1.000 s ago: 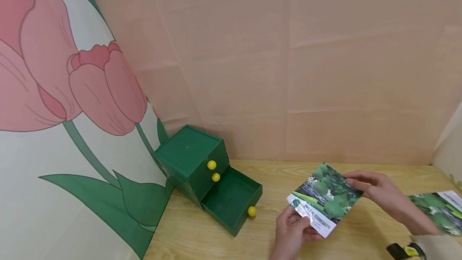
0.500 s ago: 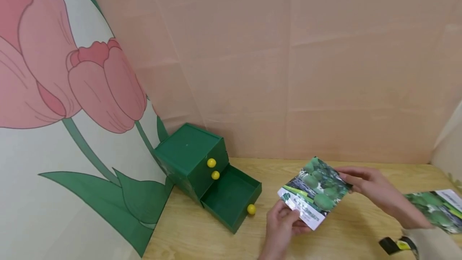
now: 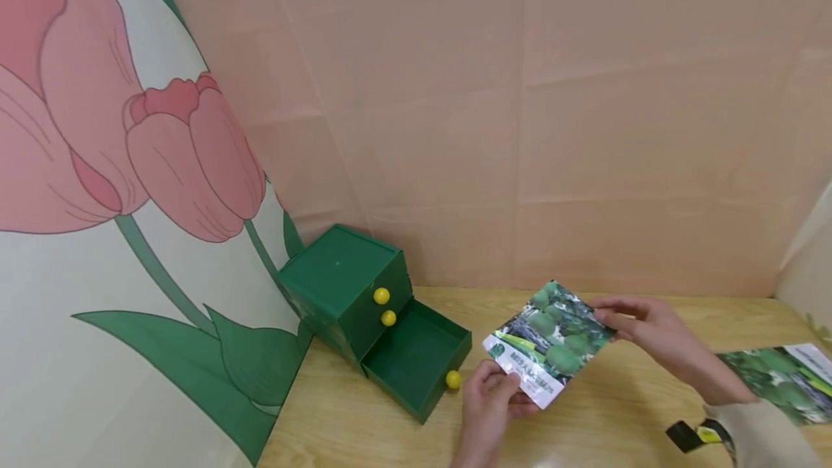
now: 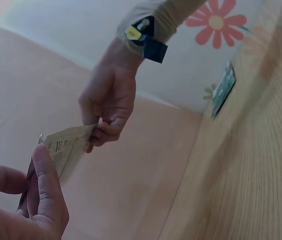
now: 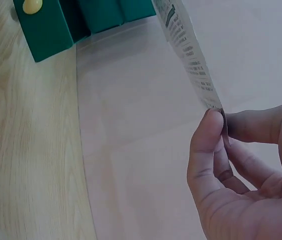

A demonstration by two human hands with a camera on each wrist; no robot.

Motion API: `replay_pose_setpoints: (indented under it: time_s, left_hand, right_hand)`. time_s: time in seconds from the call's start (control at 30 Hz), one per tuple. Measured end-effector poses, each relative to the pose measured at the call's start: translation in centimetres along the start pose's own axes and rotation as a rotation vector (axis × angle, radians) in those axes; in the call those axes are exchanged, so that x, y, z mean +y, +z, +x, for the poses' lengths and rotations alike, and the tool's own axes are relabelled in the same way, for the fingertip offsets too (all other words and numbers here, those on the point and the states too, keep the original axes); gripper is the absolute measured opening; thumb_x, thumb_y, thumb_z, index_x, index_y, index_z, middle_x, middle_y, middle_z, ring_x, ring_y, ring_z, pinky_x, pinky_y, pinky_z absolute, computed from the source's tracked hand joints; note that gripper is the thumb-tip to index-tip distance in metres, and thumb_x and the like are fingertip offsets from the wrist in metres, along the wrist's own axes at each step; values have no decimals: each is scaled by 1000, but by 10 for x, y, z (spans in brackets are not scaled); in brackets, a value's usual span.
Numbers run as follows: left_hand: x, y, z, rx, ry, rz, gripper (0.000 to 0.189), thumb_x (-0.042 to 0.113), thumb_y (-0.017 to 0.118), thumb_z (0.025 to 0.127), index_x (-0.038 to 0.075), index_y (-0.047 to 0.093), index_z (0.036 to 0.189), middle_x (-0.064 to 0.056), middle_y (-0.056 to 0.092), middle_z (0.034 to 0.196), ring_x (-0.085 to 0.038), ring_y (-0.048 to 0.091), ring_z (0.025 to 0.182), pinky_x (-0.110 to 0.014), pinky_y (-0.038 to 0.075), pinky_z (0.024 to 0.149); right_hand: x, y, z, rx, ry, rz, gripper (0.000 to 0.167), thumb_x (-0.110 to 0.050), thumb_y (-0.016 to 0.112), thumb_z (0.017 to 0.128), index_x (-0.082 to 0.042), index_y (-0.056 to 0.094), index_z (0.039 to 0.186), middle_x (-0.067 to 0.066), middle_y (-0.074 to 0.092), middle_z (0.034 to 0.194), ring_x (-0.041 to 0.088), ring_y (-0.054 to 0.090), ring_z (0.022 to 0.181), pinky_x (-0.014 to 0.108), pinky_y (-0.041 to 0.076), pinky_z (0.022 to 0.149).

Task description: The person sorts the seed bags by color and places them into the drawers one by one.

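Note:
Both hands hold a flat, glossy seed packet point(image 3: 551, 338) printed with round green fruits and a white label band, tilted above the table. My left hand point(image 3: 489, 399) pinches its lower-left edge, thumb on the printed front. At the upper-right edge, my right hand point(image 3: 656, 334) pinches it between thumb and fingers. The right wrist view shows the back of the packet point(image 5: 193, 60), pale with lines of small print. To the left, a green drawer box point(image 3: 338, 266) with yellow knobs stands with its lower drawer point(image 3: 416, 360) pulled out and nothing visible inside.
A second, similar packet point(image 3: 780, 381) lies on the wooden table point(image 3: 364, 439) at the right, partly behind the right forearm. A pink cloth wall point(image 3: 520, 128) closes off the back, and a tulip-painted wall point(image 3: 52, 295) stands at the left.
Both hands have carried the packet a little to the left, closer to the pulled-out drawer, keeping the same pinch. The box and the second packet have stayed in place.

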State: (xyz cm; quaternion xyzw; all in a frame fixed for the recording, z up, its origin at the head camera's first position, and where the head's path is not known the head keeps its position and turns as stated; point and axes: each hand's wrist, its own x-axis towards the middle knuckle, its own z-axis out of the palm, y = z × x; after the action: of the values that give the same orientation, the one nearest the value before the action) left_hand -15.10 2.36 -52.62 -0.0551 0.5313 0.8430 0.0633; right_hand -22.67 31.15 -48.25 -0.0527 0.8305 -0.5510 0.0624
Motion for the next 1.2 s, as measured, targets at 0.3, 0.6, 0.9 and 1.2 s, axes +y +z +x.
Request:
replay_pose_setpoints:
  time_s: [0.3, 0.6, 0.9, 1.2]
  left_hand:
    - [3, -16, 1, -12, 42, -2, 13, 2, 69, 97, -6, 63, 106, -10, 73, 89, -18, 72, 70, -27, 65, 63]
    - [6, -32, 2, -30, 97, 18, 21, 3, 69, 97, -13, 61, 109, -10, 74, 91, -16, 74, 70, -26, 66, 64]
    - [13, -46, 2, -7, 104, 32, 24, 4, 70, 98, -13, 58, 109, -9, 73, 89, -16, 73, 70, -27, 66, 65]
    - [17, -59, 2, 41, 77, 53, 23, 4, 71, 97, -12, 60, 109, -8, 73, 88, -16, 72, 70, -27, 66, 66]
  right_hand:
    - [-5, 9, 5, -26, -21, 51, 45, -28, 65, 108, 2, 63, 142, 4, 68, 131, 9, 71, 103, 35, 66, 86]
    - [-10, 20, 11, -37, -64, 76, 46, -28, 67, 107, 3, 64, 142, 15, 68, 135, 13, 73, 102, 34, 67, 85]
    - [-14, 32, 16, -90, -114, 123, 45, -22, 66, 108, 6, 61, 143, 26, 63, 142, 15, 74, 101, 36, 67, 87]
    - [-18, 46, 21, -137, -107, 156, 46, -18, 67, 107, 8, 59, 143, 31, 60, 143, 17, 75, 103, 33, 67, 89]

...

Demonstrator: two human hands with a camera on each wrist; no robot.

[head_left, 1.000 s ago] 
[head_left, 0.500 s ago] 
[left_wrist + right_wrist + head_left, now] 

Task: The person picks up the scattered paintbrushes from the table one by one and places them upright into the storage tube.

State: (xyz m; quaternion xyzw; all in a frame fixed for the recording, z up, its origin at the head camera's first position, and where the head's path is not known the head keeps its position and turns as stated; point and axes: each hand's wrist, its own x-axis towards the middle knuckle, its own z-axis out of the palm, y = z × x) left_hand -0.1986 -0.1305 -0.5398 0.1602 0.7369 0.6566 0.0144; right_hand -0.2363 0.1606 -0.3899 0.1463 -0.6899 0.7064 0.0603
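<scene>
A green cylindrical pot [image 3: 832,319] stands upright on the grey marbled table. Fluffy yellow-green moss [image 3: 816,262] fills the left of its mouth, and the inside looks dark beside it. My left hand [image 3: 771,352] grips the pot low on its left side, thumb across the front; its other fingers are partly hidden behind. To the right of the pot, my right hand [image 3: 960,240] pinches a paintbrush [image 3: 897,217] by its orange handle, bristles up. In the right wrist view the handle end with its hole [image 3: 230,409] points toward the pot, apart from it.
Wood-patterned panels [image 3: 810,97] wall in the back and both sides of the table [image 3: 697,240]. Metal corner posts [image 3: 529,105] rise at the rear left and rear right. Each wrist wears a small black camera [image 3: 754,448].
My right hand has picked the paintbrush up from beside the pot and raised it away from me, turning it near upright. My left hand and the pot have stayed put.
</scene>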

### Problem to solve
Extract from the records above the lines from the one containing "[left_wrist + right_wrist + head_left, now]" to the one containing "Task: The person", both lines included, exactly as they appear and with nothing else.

### Solution
[left_wrist + right_wrist + head_left, now] 

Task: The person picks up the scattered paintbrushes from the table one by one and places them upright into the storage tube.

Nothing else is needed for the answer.